◆ What the task asks ◆
Write out the listing below without alteration, omitting its pictures.
——————————
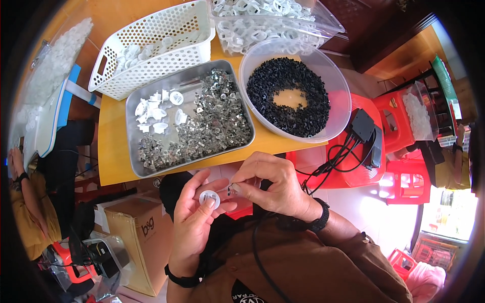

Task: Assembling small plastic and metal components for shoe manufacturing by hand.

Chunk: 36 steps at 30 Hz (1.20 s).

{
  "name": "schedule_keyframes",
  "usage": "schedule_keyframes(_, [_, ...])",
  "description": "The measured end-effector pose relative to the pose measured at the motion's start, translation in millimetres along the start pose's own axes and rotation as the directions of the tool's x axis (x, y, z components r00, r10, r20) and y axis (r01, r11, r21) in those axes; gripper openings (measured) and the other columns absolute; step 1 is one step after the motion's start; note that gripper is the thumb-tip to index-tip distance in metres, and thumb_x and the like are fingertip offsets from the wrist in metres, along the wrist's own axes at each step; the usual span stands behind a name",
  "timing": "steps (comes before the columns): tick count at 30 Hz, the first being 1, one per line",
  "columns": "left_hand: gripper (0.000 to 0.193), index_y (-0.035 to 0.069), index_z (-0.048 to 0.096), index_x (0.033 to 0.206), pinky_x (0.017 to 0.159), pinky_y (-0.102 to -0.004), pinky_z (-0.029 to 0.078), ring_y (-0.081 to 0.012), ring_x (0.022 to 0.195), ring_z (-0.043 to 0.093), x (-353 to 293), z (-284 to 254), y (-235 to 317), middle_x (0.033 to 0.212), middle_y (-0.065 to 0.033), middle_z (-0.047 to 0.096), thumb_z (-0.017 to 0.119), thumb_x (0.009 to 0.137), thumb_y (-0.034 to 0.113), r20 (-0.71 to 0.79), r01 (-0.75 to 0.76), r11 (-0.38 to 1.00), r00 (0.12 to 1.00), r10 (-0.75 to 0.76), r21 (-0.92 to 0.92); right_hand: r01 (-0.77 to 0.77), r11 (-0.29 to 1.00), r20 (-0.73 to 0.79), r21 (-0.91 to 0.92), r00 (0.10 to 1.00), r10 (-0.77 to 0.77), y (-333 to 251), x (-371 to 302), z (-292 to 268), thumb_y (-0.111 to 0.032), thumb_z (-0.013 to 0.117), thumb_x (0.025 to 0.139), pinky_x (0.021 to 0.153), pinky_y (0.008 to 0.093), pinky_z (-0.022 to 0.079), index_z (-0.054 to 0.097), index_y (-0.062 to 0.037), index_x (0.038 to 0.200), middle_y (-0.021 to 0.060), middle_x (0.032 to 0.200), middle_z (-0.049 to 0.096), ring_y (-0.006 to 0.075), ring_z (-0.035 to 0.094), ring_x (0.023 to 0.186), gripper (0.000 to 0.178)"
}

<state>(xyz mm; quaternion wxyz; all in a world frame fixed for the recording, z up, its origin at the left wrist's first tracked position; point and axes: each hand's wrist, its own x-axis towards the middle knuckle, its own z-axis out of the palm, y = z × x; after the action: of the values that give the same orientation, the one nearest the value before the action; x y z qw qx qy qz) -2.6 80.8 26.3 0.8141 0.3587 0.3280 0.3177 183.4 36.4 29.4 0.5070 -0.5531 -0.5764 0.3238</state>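
My left hand (193,220) is closed on a small round white plastic piece (216,201), its thumb pressed over the piece. Close to its right, my right hand (275,186) pinches a tiny metal clip (231,191) between thumb and fingers; its exact shape is too small to make out. Both hands are just off the near edge of the yellow table (114,151). Beyond them lies a grey metal tray (132,112), with several white plastic pieces (160,127) at its left and a spread of small shiny metal clips (217,108) across the rest.
Right of the tray stands a round clear tub (339,96) of small black parts. A white perforated basket (166,63) and a clear bin (326,25) of translucent pieces stand behind. Cables and black adapters (362,125) lie on a red stool. A cardboard box (141,237) stands at left; another person's arm (33,204) shows.
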Motion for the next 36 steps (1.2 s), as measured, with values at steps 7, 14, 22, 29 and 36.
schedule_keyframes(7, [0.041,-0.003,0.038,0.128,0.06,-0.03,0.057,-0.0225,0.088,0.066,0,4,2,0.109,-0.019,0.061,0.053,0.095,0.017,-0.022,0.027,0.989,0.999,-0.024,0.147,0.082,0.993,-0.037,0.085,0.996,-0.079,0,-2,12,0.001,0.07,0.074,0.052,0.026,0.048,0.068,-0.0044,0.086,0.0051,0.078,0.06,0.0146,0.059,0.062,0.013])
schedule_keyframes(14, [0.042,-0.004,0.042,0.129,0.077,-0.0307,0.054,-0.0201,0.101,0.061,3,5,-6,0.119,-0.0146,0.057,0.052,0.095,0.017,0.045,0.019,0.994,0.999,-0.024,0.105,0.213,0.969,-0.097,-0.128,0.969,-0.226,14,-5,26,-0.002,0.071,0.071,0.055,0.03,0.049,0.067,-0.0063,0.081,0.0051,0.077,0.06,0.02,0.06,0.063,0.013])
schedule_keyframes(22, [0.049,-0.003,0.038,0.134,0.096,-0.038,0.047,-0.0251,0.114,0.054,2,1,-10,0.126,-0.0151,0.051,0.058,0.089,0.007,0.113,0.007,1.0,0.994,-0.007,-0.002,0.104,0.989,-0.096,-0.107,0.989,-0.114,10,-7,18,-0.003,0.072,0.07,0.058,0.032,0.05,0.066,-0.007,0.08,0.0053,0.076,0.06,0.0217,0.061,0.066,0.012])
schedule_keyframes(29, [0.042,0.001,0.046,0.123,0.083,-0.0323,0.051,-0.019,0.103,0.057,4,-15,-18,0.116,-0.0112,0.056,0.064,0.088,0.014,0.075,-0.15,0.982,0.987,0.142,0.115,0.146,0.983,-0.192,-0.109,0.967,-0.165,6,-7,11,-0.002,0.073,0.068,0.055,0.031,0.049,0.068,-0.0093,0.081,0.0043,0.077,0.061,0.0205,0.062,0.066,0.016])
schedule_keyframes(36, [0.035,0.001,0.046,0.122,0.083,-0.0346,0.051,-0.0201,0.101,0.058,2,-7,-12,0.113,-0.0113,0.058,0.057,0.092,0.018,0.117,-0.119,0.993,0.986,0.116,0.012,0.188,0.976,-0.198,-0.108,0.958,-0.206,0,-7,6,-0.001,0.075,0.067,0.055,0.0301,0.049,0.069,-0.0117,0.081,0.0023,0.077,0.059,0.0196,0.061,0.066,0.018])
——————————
◆ Written solution ◆
Task: Assembling small plastic and metal components for shoe manufacturing by hand.

Chunk: 36 steps at 30 Hz (1.20 s).

{
  "name": "schedule_keyframes",
  "usage": "schedule_keyframes(_, [_, ...])",
  "description": "The measured end-effector pose relative to the pose measured at the motion's start, translation in millimetres along the start pose's own axes and rotation as the directions of the tool's x axis (x, y, z components r00, r10, r20) and y axis (r01, r11, r21) in those axes; gripper openings (measured) and the other columns absolute; step 1 is one step after the motion's start; note that gripper is the thumb-tip to index-tip distance in metres, and thumb_x and the like are fingertip offsets from the wrist in metres, along the wrist's own axes at each step; the usual span stands behind a name",
  "timing": "steps (comes before the columns): tick count at 30 Hz, the first being 1, one per line",
  "columns": "left_hand: gripper (0.000 to 0.193), index_y (-0.035 to 0.069), index_z (-0.048 to 0.096), index_x (0.033 to 0.206), pinky_x (0.017 to 0.159), pinky_y (-0.102 to -0.004), pinky_z (-0.029 to 0.078), ring_y (-0.081 to 0.012), ring_x (0.022 to 0.195), ring_z (-0.043 to 0.093), x (-353 to 293), z (-284 to 254), y (-235 to 317), middle_x (0.033 to 0.212), middle_y (-0.065 to 0.033), middle_z (-0.047 to 0.096), thumb_z (-0.017 to 0.119), thumb_x (0.009 to 0.137), thumb_y (-0.034 to 0.113), r20 (-0.71 to 0.79), r01 (-0.75 to 0.76), r11 (-0.38 to 1.00), r00 (0.12 to 1.00), r10 (-0.75 to 0.76), r21 (-0.92 to 0.92); right_hand: r01 (-0.77 to 0.77), r11 (-0.29 to 1.00), r20 (-0.73 to 0.79), r21 (-0.91 to 0.92), r00 (0.10 to 1.00), r10 (-0.77 to 0.77), y (-333 to 251), x (-371 to 302), z (-292 to 268), thumb_y (-0.111 to 0.032), thumb_z (-0.013 to 0.117), thumb_x (0.025 to 0.139), pinky_x (0.021 to 0.153), pinky_y (0.008 to 0.093), pinky_z (-0.022 to 0.079), index_z (-0.054 to 0.097), index_y (-0.062 to 0.037), index_x (0.038 to 0.200), middle_y (-0.021 to 0.060), middle_x (0.032 to 0.200), middle_z (-0.049 to 0.096), ring_y (-0.006 to 0.075), ring_z (-0.035 to 0.094), ring_x (0.023 to 0.186), gripper (0.000 to 0.178)"
}

<state>(xyz mm; quaternion wxyz; all in a world frame fixed for the recording, z up, its origin at the left wrist's first tracked position; point and axes: each hand's wrist, its own x-axis towards the middle knuckle, its own z-axis out of the palm, y = z × x; after the action: of the values that give the same orientation, the one nearest the value before the action; x y z qw qx qy qz) -2.6 80.8 26.3 0.8141 0.3587 0.3280 0.3177 183.4 36.4 29.4 0.5070 -0.5531 -0.5764 0.3238</state>
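My left hand (193,220) is closed on a small round white plastic piece (216,201), its thumb pressed over the piece. Close to its right, my right hand (275,186) pinches a tiny metal clip (231,191) between thumb and fingers; its exact shape is too small to make out. Both hands are just off the near edge of the yellow table (114,151). Beyond them lies a grey metal tray (132,112), with several white plastic pieces (160,127) at its left and a spread of small shiny metal clips (217,108) across the rest.
Right of the tray stands a round clear tub (339,96) of small black parts. A white perforated basket (166,63) and a clear bin (326,25) of translucent pieces stand behind. Cables and black adapters (362,125) lie on a red stool. A cardboard box (141,237) stands at left; another person's arm (33,204) shows.
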Motion for the next 36 steps (1.2 s), as measured, with values at steps 7, 14, 22, 29 and 36.
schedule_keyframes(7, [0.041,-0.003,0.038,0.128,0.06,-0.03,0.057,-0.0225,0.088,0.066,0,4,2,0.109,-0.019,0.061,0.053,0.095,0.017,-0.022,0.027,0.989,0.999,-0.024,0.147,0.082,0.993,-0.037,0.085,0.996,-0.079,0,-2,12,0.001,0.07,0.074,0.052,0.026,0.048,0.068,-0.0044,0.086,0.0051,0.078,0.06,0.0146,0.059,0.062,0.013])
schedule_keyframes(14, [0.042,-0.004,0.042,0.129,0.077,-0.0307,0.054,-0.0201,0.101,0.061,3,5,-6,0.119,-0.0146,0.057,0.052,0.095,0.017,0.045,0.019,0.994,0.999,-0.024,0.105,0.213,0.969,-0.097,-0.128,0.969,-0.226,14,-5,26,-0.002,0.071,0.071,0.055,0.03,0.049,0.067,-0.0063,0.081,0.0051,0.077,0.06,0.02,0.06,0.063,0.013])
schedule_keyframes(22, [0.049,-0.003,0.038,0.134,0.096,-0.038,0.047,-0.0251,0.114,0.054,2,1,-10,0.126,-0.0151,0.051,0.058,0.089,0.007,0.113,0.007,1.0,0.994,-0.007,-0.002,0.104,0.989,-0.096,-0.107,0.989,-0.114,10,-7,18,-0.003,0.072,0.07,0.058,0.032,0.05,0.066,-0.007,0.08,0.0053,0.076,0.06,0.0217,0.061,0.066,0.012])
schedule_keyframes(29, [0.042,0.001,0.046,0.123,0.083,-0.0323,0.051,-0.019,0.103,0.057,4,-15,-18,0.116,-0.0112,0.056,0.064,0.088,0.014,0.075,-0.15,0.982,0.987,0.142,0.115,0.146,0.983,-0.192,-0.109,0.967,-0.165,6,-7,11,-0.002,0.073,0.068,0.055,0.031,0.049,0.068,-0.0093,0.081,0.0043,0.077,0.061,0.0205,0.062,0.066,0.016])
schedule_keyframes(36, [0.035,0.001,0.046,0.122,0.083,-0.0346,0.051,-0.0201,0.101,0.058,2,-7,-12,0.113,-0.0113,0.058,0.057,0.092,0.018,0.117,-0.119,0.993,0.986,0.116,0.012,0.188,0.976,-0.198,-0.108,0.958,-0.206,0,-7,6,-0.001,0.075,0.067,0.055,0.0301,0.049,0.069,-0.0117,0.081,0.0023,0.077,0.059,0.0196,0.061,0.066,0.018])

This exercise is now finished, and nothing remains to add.